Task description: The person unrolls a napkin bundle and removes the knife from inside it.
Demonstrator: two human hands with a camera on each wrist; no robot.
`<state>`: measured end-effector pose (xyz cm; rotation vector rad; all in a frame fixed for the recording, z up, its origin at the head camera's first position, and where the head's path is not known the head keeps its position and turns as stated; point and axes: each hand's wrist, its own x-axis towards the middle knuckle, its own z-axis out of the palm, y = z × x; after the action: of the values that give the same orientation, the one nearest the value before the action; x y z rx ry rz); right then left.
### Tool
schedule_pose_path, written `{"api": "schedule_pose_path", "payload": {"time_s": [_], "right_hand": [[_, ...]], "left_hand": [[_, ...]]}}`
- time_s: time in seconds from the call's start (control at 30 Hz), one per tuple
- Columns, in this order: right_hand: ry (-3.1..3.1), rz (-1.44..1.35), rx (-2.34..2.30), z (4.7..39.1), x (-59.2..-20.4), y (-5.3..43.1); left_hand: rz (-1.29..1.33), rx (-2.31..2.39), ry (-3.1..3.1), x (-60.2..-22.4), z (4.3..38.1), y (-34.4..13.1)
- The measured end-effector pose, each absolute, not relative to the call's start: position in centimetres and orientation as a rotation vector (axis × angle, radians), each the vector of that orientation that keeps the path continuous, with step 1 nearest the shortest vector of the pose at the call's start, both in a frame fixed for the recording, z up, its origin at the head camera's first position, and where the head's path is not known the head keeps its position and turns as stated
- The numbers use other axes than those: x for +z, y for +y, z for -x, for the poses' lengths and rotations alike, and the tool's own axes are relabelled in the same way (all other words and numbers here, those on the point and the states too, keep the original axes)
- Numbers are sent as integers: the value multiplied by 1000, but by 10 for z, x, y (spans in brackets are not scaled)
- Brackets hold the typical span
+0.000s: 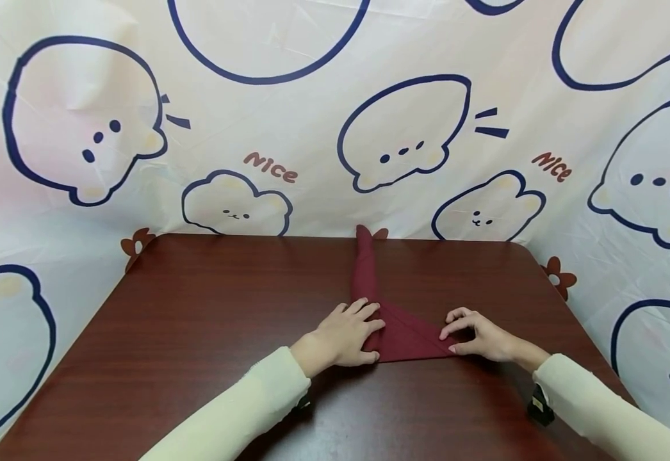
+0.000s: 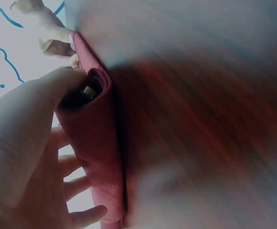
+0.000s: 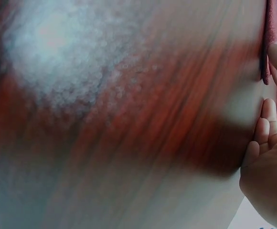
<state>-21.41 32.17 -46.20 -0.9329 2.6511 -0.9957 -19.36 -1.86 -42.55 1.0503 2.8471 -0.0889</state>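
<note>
A dark red cloth [image 1: 407, 339] lies on the brown table, partly rolled. Its rolled part [image 1: 364, 272] runs away from me to the far edge, and a flat triangular part spreads to the right. My left hand [image 1: 343, 333] rests on the roll with its fingers spread across it. Seen from the left wrist, the roll [image 2: 98, 157] has a hollow near end, with a small pale spot inside that I cannot identify. At the flat part's right corner, my right hand [image 1: 482, 336] pinches the cloth between thumb and forefinger. The right wrist view shows only an edge of the cloth [image 3: 272, 28].
The brown wooden table [image 1: 225, 307] has rounded far corners. A pale printed curtain [image 1: 312, 121] hangs behind it and along both sides. A small black device [image 1: 539, 406] sits under the right sleeve.
</note>
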Motion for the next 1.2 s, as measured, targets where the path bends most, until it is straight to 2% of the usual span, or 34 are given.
{"api": "schedule_pose_path", "payload": {"time_s": [0.67,0.97,1.2], "right_hand": [[2640,928,-990,212,-463,323],[2629,897,-982,214,-461,324],[2626,885,-978,215,-461,322]], "left_hand": [[-882,288,2846,-410,192,-66],[-989,365,2912,-412,201,-40],[-907,189,2861,-420,205,-28]]}}
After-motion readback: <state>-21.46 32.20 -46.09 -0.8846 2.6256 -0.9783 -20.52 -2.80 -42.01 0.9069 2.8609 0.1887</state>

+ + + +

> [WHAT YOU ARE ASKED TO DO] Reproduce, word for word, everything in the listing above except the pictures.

> [OUTPUT]
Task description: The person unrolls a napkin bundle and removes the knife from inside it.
Demonstrator: two human hands with a camera on each wrist; no robot.
`<state>`: measured end-effector pose (xyz cm; rotation vector rad; all in a frame fixed for the recording, z up, its origin at the head camera's first position, and where the head's path is not known the head keeps its position and turns as stated; point and axes: each hand's wrist, its own x-axis towards the middle knuckle, its own z-axis out of the palm, y = z × x; after the action: of the values that give the same orientation, the one nearest the value before the action; x y z rx ry rz); right then left.
### Tool
schedule_pose_path, written `{"api": "schedule_pose_path", "payload": {"time_s": [_], "right_hand": [[_, ...]], "left_hand": [[_, ...]]}}`
- time_s: time in seconds from the call's start (control at 30 Hz), one per tuple
- Columns, in this order: right_hand: ry (-3.1..3.1), rz (-1.44..1.35), rx (-2.34..2.30), z (4.7..39.1), x (-59.2..-20.4), y (-5.3..43.1); left_hand: rz (-1.29..1.33), rx (-2.31..2.39), ry (-3.1..3.1), x (-60.2..-22.4), z (4.3..38.1), y (-34.4..13.1)
- The measured end-effector pose, each absolute, not relative to the call's start: position in centimetres and orientation as a rotation vector (axis × angle, radians), each the vector of that orientation that keeps the path continuous, with step 1 nearest the shortest vector of the pose at the call's start, both in a frame fixed for the recording, z up, its origin at the head camera's first position, and where the head's path is not known the head keeps its position and turns as stated
- The numbers use other axes than those: x for +z, y for +y, z for -x, for the poses' lengths and rotations alike, and the tool's own axes are relabelled in the same way (all other words and numbers here, those on the point and the states too, keep the original axes)
- Numbers are sent as integers: the value multiplied by 1000, but by 10 for z, x, y (spans in brackets are not scaled)
- Brackets hold the typical span
+0.000s: 
+0.000s: 
+0.000s: 
<state>-21.41 32.17 -46.20 -0.9329 2.6511 -0.9957 -19.36 -1.86 -42.55 1.0503 2.8471 -0.0889</state>
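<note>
A dark red cloth [image 1: 407, 339] lies on the brown table, partly rolled. Its rolled part [image 1: 364, 272] runs away from me to the far edge, and a flat triangular part spreads to the right. My left hand [image 1: 343, 333] rests on the roll with its fingers spread across it. Seen from the left wrist, the roll [image 2: 98, 157] has a hollow near end, with a small pale spot inside that I cannot identify. At the flat part's right corner, my right hand [image 1: 482, 336] pinches the cloth between thumb and forefinger. The right wrist view shows only an edge of the cloth [image 3: 272, 28].
The brown wooden table [image 1: 225, 307] has rounded far corners. A pale printed curtain [image 1: 312, 121] hangs behind it and along both sides. A small black device [image 1: 539, 406] sits under the right sleeve.
</note>
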Motion for the next 1.2 s, as measured, targets where the path bends most, until it is straight to 2% of the usual span, or 34 are given.
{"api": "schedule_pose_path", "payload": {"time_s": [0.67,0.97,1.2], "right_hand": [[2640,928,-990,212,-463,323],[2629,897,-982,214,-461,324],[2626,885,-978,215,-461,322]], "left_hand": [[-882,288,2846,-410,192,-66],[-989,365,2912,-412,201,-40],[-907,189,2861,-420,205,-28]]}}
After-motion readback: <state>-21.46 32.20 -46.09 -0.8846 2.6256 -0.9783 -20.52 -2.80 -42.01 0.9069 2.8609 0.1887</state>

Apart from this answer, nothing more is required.